- _Task_
Repeat the records. Leave nothing out.

- _Given entries_
::::::::::

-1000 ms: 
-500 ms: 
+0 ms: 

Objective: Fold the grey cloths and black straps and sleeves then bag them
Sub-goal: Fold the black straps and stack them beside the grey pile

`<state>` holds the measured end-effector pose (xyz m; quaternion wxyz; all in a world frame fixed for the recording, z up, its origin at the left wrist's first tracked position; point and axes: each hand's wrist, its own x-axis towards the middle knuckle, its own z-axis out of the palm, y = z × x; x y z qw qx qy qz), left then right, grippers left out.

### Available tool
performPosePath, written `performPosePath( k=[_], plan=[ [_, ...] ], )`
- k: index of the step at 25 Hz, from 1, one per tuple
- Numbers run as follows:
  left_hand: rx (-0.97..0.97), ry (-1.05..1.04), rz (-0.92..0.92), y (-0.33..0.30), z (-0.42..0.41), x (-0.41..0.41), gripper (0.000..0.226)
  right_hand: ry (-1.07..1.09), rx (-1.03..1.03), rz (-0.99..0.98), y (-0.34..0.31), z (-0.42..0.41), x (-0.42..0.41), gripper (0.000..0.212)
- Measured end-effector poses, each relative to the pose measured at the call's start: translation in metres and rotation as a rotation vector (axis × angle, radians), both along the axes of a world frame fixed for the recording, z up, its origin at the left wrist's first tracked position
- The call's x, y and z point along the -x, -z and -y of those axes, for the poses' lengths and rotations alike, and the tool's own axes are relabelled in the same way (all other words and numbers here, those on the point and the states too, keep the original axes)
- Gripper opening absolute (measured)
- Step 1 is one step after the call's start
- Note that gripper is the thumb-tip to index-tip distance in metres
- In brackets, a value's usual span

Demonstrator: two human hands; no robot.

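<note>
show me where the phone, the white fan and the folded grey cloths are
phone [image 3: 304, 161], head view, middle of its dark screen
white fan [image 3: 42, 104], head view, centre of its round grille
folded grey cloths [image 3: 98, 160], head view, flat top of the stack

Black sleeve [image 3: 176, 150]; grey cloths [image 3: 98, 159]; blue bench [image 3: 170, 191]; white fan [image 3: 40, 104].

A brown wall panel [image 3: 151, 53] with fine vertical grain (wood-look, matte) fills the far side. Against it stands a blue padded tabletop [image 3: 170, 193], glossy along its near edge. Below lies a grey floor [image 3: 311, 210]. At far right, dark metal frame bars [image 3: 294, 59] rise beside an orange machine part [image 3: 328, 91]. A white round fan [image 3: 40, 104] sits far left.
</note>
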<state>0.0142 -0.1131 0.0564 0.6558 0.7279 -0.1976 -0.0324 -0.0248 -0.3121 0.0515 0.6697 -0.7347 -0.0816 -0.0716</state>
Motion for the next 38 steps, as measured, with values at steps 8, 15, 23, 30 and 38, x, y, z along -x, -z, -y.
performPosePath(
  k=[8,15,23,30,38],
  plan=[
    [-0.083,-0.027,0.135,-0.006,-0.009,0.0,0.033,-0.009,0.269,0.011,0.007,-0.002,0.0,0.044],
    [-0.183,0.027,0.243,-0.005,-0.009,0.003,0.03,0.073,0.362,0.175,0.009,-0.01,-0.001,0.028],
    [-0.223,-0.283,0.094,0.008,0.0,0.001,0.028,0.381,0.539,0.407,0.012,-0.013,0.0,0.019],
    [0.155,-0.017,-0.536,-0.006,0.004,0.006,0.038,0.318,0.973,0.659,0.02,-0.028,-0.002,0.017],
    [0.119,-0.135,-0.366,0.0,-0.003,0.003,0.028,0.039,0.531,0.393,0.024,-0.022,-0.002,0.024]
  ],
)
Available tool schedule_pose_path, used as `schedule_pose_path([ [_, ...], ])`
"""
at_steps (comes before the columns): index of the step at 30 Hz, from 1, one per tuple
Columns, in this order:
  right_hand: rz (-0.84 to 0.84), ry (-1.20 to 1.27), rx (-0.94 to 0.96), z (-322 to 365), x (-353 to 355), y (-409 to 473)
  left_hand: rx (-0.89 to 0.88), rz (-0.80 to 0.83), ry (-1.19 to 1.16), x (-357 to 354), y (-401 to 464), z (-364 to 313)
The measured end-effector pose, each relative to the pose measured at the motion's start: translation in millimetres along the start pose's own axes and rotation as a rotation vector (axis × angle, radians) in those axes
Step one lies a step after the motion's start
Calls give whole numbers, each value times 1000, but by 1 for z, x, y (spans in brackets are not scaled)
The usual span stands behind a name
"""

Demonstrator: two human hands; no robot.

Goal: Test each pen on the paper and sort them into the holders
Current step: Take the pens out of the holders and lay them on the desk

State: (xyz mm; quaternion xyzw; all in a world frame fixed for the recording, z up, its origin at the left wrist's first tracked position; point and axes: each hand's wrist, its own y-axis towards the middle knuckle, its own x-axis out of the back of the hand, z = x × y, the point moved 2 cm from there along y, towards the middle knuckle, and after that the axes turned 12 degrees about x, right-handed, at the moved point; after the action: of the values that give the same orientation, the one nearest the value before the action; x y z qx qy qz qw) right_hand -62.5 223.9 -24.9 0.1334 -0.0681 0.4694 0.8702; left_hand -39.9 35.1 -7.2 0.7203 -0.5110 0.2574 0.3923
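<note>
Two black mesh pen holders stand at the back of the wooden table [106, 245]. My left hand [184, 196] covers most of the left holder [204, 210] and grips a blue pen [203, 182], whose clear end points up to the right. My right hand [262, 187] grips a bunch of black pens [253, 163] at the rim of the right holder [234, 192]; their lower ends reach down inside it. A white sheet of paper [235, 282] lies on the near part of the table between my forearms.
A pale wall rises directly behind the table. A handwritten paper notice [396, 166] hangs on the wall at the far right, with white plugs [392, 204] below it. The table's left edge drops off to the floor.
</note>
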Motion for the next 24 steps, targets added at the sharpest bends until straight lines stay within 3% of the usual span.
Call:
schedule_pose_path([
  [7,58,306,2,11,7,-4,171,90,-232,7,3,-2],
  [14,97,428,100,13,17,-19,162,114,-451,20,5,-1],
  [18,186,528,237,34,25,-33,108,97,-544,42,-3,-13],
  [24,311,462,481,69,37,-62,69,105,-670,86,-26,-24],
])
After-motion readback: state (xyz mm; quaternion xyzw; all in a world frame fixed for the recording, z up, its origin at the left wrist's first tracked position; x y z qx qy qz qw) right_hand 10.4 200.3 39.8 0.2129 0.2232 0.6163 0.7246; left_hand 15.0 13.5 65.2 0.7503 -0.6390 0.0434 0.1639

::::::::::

- _Task answer_
-1000 ms: 
-500 ms: 
+0 ms: 

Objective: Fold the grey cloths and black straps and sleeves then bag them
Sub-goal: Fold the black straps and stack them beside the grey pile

`<state>` holds the measured end-effector pose (xyz m; quaternion wxyz; all in a world frame fixed for the recording, z up, its origin at the left wrist's first tracked position; point and axes: each hand's wrist, its own x-axis towards the middle knuckle, its own z-axis out of the palm, y = z × x; x y z qw qx qy qz), left then right, grippers left out.

### Available tool
performPosePath, written `performPosePath( k=[_], plan=[ [_, ...] ], )`
- k: index of the step at 25 Hz, from 1, one per tuple
- Numbers run as follows:
  left_hand: rx (-0.97..0.97), ry (-1.05..1.04), rz (-0.92..0.92), y (-0.33..0.30), z (-0.42..0.41), x (-0.41..0.41), gripper (0.000..0.226)
  right_hand: ry (-1.07..1.09), rx (-1.03..1.03), rz (-0.99..0.98), y (-0.34..0.31), z (-0.42..0.41), x (-0.42..0.41), gripper (0.000..0.212)
- Measured end-effector poses, each relative to the pose measured at the call's start: translation in metres and rotation as a rotation vector (axis × angle, radians), both along the axes of a world frame fixed for the recording, z up, its origin at the left wrist's first tracked position
- The call's x, y and z point along the -x, -z and -y of those axes, for the poses' lengths and rotations alike, and the tool's own axes are relabelled in the same way (all other words and numbers here, those on the point and the states too, keep the original axes)
- Gripper opening absolute (measured)
- Step 1 is one step after the call's start
- Note that gripper is the thumb-tip to index-tip distance in metres
- In brackets, a value's usual span

Demonstrator: two human hands; no robot.

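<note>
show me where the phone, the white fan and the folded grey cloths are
phone [image 3: 304, 161], head view, middle of its dark screen
white fan [image 3: 42, 104], head view, centre of its round grille
folded grey cloths [image 3: 98, 160], head view, flat top of the stack

Black sleeve [image 3: 176, 150]; grey cloths [image 3: 98, 159]; blue bench [image 3: 170, 191]; white fan [image 3: 40, 104].

A brown wall panel [image 3: 151, 53] with fine vertical grain (wood-look, matte) fills the far side. Against it stands a blue padded tabletop [image 3: 170, 193], glossy along its near edge. Below lies a grey floor [image 3: 311, 210]. At far right, dark metal frame bars [image 3: 294, 59] rise beside an orange machine part [image 3: 328, 91]. A white round fan [image 3: 40, 104] sits far left.
</note>
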<state>0.0142 -0.1131 0.0564 0.6558 0.7279 -0.1976 -0.0324 -0.0248 -0.3121 0.0515 0.6697 -0.7347 -0.0816 -0.0716</state>
Motion for the next 38 steps, as measured, with values at steps 8, 15, 23, 30 and 38, x, y, z along -x, -z, -y.
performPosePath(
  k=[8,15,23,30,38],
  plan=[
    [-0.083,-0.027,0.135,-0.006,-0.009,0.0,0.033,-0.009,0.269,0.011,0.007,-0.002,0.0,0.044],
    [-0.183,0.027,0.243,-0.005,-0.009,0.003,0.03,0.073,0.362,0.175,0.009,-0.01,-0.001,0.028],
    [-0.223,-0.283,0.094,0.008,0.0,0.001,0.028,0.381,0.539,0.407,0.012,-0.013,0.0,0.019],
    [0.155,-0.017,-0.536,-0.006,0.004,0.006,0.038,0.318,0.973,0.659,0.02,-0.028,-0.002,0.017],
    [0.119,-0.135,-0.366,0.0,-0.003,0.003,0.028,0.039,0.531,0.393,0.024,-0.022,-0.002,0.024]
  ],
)
Available tool schedule_pose_path, used as `schedule_pose_path([ [_, ...], ])`
"""
at_steps (comes before the columns): index of the step at 30 Hz, from 1, one per tuple
Columns, in this order:
  right_hand: rz (-0.84 to 0.84), ry (-1.20 to 1.27), rx (-0.94 to 0.96), z (-322 to 365), x (-353 to 355), y (-409 to 473)
  left_hand: rx (-0.89 to 0.88), rz (-0.80 to 0.83), ry (-1.19 to 1.16), x (-357 to 354), y (-401 to 464), z (-364 to 313)
The measured end-effector pose, each relative to the pose measured at the motion's start: translation in millimetres along the start pose's own axes and rotation as a rotation vector (axis × angle, radians) in those axes
Step one lies a step after the motion's start
Calls give whole numbers, each value times 1000, but by 1 for z, x, y (spans in brackets are not scaled)
The usual span stands behind a name
"""

Demonstrator: two human hands; no robot.

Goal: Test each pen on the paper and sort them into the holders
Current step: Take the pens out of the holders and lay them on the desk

State: (xyz mm; quaternion xyzw; all in a world frame fixed for the recording, z up, its origin at the left wrist's first tracked position; point and axes: each hand's wrist, its own y-axis towards the middle knuckle, its own x-axis out of the back of the hand, z = x × y, the point moved 2 cm from there along y, towards the middle knuckle, and after that the axes turned 12 degrees about x, right-handed, at the moved point; after the action: of the values that give the same orientation, the one nearest the value before the action; x y z qx qy qz qw) right_hand -62.5 223.9 -24.9 0.1334 -0.0681 0.4694 0.8702; left_hand -39.9 35.1 -7.2 0.7203 -0.5110 0.2574 0.3923
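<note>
Two black mesh pen holders stand at the back of the wooden table [106, 245]. My left hand [184, 196] covers most of the left holder [204, 210] and grips a blue pen [203, 182], whose clear end points up to the right. My right hand [262, 187] grips a bunch of black pens [253, 163] at the rim of the right holder [234, 192]; their lower ends reach down inside it. A white sheet of paper [235, 282] lies on the near part of the table between my forearms.
A pale wall rises directly behind the table. A handwritten paper notice [396, 166] hangs on the wall at the far right, with white plugs [392, 204] below it. The table's left edge drops off to the floor.
</note>
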Motion for the next 24 steps, targets added at the sharpest bends until straight lines stay within 3% of the usual span.
Call:
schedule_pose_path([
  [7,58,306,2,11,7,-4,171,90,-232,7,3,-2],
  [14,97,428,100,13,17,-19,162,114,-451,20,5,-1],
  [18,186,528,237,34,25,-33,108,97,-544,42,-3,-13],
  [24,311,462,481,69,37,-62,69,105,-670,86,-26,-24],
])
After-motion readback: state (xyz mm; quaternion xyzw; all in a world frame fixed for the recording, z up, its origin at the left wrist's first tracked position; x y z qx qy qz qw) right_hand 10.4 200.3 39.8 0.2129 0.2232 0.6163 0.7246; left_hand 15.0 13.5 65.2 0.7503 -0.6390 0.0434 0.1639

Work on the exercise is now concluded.